DATA PROVIDED.
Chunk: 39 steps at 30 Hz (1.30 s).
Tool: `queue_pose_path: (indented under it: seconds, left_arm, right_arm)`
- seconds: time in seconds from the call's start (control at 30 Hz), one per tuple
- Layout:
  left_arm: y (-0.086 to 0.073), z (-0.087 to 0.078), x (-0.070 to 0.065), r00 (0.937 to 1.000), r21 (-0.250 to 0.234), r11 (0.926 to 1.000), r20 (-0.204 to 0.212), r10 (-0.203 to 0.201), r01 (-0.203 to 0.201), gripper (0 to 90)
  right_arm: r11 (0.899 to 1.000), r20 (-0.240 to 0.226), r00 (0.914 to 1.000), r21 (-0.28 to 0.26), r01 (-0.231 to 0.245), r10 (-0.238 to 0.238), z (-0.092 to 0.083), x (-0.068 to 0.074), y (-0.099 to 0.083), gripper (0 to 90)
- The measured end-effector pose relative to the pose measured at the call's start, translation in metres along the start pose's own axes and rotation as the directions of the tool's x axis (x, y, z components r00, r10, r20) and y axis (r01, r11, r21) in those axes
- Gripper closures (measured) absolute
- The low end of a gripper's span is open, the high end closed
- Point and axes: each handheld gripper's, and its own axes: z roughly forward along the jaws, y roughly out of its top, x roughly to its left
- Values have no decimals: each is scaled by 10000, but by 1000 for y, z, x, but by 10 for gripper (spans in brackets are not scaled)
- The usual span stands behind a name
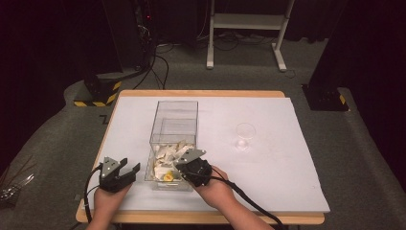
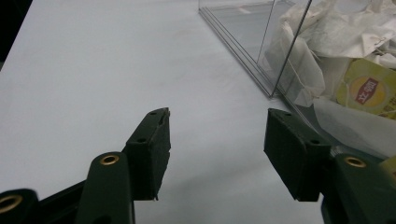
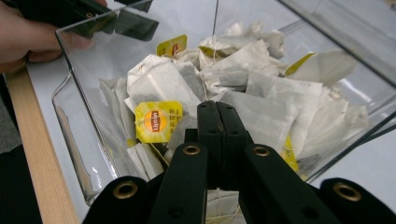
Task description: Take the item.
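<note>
A clear plastic box (image 1: 174,120) stands left of the table's middle, with several white tea bags (image 1: 170,155) piled in its near end. My right gripper (image 3: 217,106) is lowered into that pile and its jaws are pressed flat together. A tea bag (image 3: 261,107) lies right at the tips; I cannot tell if any paper is pinched. A yellow tag (image 3: 157,121) lies just left of the tips. My left gripper (image 2: 217,121) rests over the white sheet beside the box wall (image 2: 243,28), jaws wide apart with nothing between them. In the high view it sits left of the box (image 1: 128,170).
A small clear cup (image 1: 245,135) stands on the white sheet (image 1: 287,158) to the right of the box. The table's wooden front edge (image 1: 201,218) runs just under both hands. Behind the table are a white stand (image 1: 246,21) and cables on the floor.
</note>
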Motion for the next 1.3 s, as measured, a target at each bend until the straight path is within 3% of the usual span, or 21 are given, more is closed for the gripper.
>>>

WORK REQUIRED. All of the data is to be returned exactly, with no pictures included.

RESPONSE TO THE EXERCISE.
Chunk: 39 steps at 30 Hz (1.30 s).
Tool: `queue_pose_path: (indented under it: seconds, left_arm, right_arm)`
- seconds: time in seconds from the call's start (control at 30 Hz), one per tuple
- Layout:
  left_arm: y (-0.086 to 0.073), z (-0.087 to 0.078), x (-0.070 to 0.065), r00 (0.937 to 1.000), r21 (-0.250 to 0.234), r11 (0.926 to 1.000), r20 (-0.204 to 0.212), r10 (-0.203 to 0.201), r01 (-0.203 to 0.201), gripper (0 to 90)
  right_arm: r11 (0.899 to 1.000), r20 (-0.240 to 0.226), r00 (0.914 to 1.000), r21 (-0.28 to 0.26), r01 (-0.231 to 0.245), r10 (-0.238 to 0.238), z (-0.092 to 0.083), x (-0.068 to 0.074), y (-0.099 to 0.083), gripper (0 to 90)
- The measured end-effector pose relative to the pose measured at the call's start, translation in metres along the start pose's own axes and rotation as the directions of the tool's x axis (x, y, z components r00, r10, r20) and y axis (r01, r11, r21) in those axes
- Gripper closures (measured) absolute
- The low end of a gripper's span is open, the high end closed
- Point and axes: each handheld gripper's, and its own axes: z roughly forward along the jaws, y roughly out of its top, x roughly to its left
- Values have no decimals: each is scaled by 10000, but by 1000 for y, z, x, but by 10 for gripper (spans in brackets are not scaled)
- The usual span stands behind a name
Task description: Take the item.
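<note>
A clear plastic box (image 1: 174,120) stands left of the table's middle, with several white tea bags (image 1: 170,155) piled in its near end. My right gripper (image 3: 217,106) is lowered into that pile and its jaws are pressed flat together. A tea bag (image 3: 261,107) lies right at the tips; I cannot tell if any paper is pinched. A yellow tag (image 3: 157,121) lies just left of the tips. My left gripper (image 2: 217,121) rests over the white sheet beside the box wall (image 2: 243,28), jaws wide apart with nothing between them. In the high view it sits left of the box (image 1: 128,170).
A small clear cup (image 1: 245,135) stands on the white sheet (image 1: 287,158) to the right of the box. The table's wooden front edge (image 1: 201,218) runs just under both hands. Behind the table are a white stand (image 1: 246,21) and cables on the floor.
</note>
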Motion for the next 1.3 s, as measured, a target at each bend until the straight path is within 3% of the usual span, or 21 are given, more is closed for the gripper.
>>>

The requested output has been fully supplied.